In 1994 Richard re-entered the forestry industry, leasing out the orchard to EastPack. Despite a shift back to forestry, Richard and Sheila maintained their involvement with kiwifruit. They believe obtaining labour for kiwifruit orchards will be an ongoing problem for the sector. Richard and Sheila used a South Auckland contractor who would usually have a picking gang of from 20 to 25 on the orchard in April. But this year only eight to ten turned up, many with no picking experience, which they identify as a contributing factor to this year’s fruit quality problems.

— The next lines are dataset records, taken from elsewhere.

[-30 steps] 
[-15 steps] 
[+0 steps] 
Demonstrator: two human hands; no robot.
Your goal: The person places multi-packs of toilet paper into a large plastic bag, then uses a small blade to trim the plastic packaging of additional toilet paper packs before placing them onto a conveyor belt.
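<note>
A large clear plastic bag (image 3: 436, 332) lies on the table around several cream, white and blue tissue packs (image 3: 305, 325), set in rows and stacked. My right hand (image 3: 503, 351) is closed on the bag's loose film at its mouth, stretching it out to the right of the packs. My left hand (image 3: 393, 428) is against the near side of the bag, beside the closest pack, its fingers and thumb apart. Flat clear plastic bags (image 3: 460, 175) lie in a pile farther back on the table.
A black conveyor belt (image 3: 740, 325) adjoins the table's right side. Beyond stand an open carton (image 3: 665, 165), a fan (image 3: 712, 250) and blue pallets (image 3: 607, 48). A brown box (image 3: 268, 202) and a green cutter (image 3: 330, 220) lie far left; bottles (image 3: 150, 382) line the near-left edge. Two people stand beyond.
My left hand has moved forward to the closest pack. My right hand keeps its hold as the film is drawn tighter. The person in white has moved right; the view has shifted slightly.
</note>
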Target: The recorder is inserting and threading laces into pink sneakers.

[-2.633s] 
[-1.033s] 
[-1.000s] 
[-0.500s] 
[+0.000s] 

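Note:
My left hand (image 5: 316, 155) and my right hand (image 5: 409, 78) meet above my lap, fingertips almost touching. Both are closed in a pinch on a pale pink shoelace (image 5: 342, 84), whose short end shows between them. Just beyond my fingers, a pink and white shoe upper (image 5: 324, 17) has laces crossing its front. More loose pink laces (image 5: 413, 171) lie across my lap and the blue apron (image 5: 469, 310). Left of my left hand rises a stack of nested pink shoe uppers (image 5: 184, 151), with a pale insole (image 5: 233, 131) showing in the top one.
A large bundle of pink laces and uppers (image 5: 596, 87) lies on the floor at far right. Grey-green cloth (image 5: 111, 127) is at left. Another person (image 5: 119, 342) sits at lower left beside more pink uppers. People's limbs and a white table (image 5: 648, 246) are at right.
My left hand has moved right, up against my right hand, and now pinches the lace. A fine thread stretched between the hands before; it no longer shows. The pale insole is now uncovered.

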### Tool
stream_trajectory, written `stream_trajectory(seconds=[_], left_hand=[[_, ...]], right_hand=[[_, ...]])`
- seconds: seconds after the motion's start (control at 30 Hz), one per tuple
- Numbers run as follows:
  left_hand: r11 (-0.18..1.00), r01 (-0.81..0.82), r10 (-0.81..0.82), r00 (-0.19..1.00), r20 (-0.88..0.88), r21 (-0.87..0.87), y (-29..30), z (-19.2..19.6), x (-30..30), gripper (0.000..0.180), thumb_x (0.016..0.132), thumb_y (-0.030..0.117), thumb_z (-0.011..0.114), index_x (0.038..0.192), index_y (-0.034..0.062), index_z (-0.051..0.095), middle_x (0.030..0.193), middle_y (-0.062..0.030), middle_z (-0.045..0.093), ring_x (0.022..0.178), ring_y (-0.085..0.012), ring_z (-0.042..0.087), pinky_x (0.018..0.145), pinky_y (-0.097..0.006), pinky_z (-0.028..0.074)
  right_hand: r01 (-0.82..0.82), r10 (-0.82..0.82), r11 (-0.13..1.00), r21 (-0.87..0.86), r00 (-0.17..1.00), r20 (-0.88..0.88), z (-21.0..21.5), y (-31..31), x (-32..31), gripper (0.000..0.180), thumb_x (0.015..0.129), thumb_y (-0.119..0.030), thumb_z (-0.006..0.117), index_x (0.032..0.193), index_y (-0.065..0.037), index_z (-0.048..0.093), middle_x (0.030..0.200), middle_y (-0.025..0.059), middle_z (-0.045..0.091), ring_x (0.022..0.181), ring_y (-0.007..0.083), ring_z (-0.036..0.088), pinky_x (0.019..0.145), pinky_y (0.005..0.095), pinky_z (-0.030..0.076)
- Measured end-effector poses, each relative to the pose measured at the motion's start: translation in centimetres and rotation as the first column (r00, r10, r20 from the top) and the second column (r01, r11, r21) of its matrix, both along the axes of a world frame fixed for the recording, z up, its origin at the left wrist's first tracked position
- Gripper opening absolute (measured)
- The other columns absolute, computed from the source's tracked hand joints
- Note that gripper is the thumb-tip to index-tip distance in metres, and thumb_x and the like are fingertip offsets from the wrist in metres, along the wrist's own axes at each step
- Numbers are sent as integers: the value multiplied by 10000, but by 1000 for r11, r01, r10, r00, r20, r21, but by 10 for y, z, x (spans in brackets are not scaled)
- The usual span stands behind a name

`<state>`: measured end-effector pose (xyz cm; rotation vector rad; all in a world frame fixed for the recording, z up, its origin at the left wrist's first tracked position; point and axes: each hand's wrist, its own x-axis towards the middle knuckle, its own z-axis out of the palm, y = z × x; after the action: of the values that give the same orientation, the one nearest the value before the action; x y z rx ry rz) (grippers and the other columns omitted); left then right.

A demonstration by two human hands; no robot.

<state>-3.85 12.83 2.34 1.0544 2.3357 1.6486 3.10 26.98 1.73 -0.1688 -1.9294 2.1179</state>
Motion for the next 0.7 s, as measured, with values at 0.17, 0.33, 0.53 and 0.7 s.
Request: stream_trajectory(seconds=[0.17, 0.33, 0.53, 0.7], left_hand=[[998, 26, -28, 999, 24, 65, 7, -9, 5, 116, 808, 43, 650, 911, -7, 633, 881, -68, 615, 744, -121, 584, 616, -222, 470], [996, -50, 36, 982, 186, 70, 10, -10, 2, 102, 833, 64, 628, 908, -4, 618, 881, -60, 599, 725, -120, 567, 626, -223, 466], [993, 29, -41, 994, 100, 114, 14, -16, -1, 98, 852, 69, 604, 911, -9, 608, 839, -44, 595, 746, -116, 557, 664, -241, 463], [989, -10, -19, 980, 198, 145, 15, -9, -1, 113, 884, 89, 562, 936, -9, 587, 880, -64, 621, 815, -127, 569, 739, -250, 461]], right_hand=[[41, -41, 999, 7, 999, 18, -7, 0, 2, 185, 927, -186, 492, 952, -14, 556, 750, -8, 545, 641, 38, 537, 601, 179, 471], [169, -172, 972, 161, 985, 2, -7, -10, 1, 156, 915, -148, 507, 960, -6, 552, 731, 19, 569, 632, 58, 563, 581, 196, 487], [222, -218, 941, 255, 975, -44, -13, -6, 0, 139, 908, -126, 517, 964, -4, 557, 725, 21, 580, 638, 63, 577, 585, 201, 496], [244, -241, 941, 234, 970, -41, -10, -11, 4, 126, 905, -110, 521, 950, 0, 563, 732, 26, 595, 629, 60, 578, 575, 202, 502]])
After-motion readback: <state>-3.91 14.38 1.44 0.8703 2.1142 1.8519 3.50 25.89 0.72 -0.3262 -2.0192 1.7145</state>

“It’s an Achilles heel for the industry,” says Richard.
He points to the $700,000 per hectare cost for growers to buy new plant variety licenses only to not be able to get work carried out at the optimum time.
“Packhouses can mechanise, but winter pruning has to be done by hand at the correct time.”
Another big issue is the pressure of urban sprawl around Auckland, which has seen their now former neighbours grow to 13 in number. All are required to be advised before any spraying operation occurs and there have been reverse sensitivity issues where newcomers questioned whether using a helicopter to prevent frost damage overnight was really necessary.
“They said that wasn’t what they moved to the country to be awoken [by] at 4am,” Richard says.
The amount of commuter traffic passing by their property daily has grown rapidly, and with large truck and trailer units no longer being able to be loaded at the roadside, a new entrance and turning area had to be made within the property.
The Mandenos see both sides of the argument as while growers might not want to see more development, landowners are making the willing choice to sell to buyers wanting their land.
Another issue faced was water allocation from an aquifer below the orchard which they used for spring and summer irrigation. Maintaining the resource consent under which the water could be taken was expensive, but recently Auckland Council decided to cap the amount of water used at a lower level, so more was available for city supplies.
Looking forward, they see climate change will present more issues for kiwifruit growers around Auckland, without winter chilling for bud burst and increasing resistance to the use of chemicals. Pest and disease problems could also increase, especially with the airport and the Ports of Auckland being so close.
“Biosecurity New Zealand does a wonderful job, but Auckland growers really are on the front line.”